創業100年の老舗ながら
海外売上高比率は40%

創業100年の刻印機メーカー、経営難を乗り越え14カ国に販売網広げた社長の手腕「マーキンボックス」を手に花輪社長(著者撮影)

 消費者の目には留まりにくいが、工業製品のトレーサビリティー(移動を追跡確認できる状態)を担保し、品質管理に不可欠なのが「刻印」である。製品名、シリアル番号、製造元のロゴマーク、2次元コードなどを刻み込み、製品が動き続ける限り消えることはない。

 一見、地味なこの分野で世界的な刻印機メーカーが東京都墨田区に、本社を置く東京彫刻工業だ。創業100年を超える老舗でありながら、世界14カ国に代理店網を築き、海外売上高比率はほぼ40%に達する。

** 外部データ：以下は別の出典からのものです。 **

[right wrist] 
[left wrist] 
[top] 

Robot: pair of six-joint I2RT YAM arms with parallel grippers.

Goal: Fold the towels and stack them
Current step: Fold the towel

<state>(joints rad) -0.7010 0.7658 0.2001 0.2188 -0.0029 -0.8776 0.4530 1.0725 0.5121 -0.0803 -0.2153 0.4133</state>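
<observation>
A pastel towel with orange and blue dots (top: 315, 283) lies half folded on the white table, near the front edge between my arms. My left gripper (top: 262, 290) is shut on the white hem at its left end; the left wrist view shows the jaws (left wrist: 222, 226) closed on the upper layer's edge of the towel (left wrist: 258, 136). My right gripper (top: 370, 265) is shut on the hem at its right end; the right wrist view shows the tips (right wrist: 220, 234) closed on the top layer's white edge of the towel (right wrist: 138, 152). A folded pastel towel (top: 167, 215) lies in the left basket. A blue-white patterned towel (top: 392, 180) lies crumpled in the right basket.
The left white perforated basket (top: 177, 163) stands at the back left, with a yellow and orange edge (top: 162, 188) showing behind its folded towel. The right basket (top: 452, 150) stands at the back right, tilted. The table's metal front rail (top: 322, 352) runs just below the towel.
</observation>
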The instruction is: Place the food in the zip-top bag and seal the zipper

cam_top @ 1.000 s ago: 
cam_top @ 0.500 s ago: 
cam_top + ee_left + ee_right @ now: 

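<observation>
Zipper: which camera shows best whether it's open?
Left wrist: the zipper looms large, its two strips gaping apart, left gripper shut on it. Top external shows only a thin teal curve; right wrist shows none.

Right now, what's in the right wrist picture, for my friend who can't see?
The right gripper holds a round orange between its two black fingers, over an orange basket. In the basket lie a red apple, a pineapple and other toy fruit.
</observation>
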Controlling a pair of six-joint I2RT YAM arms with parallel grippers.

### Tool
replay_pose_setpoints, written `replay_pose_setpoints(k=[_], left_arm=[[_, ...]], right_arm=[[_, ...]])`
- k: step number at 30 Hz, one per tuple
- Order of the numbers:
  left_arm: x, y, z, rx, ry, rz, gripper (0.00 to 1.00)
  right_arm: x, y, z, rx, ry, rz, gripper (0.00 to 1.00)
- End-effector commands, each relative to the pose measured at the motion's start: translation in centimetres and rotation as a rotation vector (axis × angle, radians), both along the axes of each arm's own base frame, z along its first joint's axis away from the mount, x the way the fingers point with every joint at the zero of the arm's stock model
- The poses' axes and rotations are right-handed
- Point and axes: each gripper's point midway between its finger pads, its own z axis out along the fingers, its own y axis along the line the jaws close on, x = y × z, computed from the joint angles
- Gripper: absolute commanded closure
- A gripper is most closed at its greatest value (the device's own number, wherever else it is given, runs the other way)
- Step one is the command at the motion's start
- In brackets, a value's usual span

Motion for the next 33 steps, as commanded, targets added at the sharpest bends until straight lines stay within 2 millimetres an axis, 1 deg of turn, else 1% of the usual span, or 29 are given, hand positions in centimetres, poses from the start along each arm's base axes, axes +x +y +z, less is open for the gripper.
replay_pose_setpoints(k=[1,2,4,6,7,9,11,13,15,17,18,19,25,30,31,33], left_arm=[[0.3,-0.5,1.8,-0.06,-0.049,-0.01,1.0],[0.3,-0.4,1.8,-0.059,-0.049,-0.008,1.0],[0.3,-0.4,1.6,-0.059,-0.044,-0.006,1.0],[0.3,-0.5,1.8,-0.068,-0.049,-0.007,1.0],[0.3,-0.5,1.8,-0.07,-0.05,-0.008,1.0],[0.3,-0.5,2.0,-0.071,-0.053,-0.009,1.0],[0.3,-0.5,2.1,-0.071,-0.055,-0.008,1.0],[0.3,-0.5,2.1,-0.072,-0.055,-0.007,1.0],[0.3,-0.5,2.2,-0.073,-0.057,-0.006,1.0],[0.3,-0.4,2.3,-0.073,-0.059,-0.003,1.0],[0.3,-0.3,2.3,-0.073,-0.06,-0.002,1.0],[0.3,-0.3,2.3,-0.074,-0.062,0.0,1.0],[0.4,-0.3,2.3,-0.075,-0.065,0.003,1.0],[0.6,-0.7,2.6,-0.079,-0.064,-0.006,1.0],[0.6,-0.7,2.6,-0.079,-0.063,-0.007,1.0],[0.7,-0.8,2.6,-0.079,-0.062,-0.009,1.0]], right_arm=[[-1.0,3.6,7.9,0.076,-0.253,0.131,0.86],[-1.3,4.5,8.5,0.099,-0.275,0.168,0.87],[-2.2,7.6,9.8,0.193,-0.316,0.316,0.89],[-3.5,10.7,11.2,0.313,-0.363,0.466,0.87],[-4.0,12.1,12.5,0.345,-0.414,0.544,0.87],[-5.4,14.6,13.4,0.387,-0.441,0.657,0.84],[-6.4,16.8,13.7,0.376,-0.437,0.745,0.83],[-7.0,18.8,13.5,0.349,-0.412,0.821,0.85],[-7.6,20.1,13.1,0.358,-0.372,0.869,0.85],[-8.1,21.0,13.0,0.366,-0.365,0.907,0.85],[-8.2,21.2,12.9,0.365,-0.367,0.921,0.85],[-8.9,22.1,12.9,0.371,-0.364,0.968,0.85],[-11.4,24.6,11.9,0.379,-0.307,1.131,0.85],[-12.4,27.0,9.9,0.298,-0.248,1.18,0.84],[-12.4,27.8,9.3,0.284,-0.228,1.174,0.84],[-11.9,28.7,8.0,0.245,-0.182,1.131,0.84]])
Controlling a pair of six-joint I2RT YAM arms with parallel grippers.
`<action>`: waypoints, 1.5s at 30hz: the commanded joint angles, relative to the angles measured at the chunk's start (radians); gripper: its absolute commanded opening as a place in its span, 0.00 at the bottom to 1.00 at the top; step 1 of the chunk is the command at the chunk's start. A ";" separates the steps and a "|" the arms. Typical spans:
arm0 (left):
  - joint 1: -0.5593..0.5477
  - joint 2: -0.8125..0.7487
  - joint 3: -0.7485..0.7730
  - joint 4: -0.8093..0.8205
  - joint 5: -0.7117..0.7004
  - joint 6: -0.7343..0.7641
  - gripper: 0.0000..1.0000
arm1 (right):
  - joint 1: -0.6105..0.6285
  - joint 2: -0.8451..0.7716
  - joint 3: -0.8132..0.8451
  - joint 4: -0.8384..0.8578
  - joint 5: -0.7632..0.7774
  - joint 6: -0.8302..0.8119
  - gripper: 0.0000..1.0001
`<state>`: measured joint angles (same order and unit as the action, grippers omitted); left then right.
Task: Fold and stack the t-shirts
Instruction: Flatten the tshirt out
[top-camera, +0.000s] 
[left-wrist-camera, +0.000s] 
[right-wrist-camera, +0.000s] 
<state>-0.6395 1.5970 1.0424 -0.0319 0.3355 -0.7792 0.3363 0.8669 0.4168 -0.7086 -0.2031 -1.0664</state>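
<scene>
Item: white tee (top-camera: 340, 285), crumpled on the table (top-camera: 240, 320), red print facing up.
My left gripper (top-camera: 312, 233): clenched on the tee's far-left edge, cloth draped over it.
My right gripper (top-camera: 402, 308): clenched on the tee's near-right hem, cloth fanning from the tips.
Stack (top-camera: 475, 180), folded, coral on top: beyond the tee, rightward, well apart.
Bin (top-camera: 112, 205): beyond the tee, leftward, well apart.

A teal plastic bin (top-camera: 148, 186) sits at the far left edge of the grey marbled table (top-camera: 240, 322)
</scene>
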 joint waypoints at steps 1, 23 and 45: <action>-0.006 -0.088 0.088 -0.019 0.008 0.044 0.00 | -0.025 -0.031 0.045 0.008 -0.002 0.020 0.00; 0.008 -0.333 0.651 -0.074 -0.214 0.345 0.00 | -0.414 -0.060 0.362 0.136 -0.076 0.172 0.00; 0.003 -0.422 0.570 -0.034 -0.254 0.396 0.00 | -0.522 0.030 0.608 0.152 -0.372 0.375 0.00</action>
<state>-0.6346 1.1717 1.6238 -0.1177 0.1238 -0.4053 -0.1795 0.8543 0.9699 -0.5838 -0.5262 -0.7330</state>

 海外展開の立役者が、3代目社長の花輪篤稔(48歳)である。

 「自動車や電車車輌、航空機など耐久性が必要な部品には“ドットマーカー”と呼ばれる刻印機が使われます。半永久的に刻印が残るからです。アメリカの民間宇宙船の部品にも当社のドットマーカーが使われています」

創業100年の刻印機メーカー、経営難を乗り越え14カ国に販売網広げた社長の手腕ドットマーカーによる刻印サンプル(同社提供、以下同)

 刻印には手打ち、刃物による彫刻、プレス、レーザーなどさまざまな方法があるが、ドットマーカーは数値制御でピン先を対象物に打ち付けてドットによって文字を打刻する方式だ。

 刃物を使う汎用型刻印機を作るメーカーは国内に数社あるが、ドットマーカーのメーカーは2社しかなく、同社はシェアトップ。海外でも15~20社ほどしか存在せず、その中でも10本の指に入るという。